● **Exercise aim**: From the listing below, copy only the lines from the line that contains "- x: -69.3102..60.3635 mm" to the line that contains "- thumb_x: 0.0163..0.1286", counting those two lines as part of the copy.

● **Recorded data**:
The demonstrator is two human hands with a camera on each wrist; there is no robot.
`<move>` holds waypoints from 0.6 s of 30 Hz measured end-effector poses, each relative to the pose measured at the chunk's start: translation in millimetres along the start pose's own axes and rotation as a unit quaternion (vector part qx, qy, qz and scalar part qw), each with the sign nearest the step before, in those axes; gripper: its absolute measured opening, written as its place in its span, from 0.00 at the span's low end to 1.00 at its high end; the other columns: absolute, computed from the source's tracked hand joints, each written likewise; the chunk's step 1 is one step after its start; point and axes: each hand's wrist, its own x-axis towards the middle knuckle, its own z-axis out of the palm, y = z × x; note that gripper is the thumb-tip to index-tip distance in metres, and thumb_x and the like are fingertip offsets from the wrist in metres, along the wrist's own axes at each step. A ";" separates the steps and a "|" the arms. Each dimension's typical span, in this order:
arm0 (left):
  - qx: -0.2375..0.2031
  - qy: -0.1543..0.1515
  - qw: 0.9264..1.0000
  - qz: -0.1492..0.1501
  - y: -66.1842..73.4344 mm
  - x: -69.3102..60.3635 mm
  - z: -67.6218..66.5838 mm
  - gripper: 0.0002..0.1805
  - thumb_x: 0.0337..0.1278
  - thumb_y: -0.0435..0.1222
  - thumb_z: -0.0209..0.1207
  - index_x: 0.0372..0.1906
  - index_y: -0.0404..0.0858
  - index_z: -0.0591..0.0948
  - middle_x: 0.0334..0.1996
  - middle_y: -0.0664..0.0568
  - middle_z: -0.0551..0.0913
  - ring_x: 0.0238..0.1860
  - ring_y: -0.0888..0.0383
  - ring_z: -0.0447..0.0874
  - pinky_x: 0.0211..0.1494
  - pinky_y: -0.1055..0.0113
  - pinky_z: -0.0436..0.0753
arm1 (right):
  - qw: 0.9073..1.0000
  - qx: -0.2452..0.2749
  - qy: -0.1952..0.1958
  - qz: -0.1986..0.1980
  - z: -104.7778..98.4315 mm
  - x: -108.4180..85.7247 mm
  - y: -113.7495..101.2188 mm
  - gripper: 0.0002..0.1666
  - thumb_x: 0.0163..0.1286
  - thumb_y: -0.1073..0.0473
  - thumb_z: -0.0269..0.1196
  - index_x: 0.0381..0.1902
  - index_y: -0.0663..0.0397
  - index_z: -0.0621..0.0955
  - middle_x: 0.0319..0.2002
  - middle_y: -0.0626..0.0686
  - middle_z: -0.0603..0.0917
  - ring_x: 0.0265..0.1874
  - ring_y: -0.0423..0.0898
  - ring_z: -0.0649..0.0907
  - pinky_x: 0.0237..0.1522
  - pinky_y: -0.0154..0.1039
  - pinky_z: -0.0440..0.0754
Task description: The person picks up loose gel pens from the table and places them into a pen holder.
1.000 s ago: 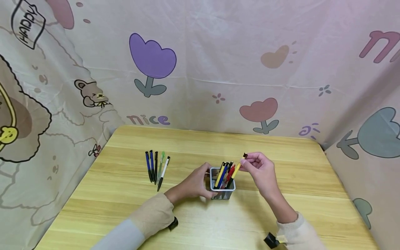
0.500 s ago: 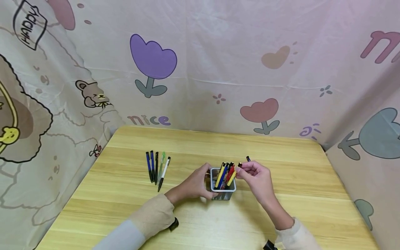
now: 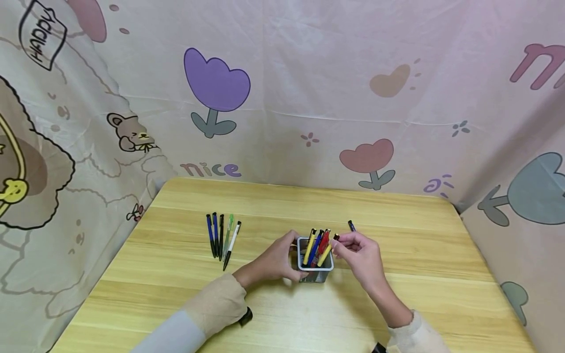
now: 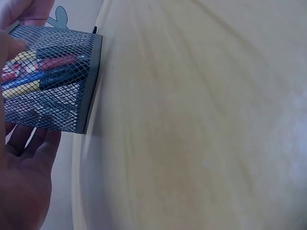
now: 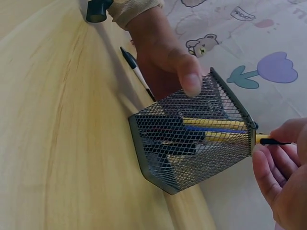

● **Task result**:
  - x: -69.3102..60.3635 mm
  - z: -67.6218..66.5838 mm
  - gripper: 0.0002..0.1805
  - thumb_x: 0.0337..0.1278
  - thumb_y: -0.0435..0.1222
  - thumb_z: -0.0209..0.1207
  - index_x: 0.0372..0.1906
  - index_y: -0.0404..0.0858
  - index_z: -0.0591..0.0948
  - middle_x: 0.0334..0.1996
  - middle_y: -0.0664..0.0568
  - middle_z: -0.0551..0.0913
  - ring_x: 0.0238..0.1860
  - ring_y: -0.0888..0.0383
  - ring_z: -0.0447..0.0874
  - pinky_x: 0.0211..0.1494
  - pinky_y: -0.1055..0.0113
  - pinky_z: -0.0436..0.0753
arm1 (right):
  - qw: 0.9073..1.0000
  - qx: -0.2452..0.2749
  - qy: -0.1952..0.1958
  - qz: -0.1986..0.1980
  - z: -104.7778..98.4315 mm
  - x: -108.4180..85.7247 mm
  - y: -113.7495..101.2188 mm
  - gripper: 0.0002..0.1666
  - thumb_x: 0.0163..0.1286

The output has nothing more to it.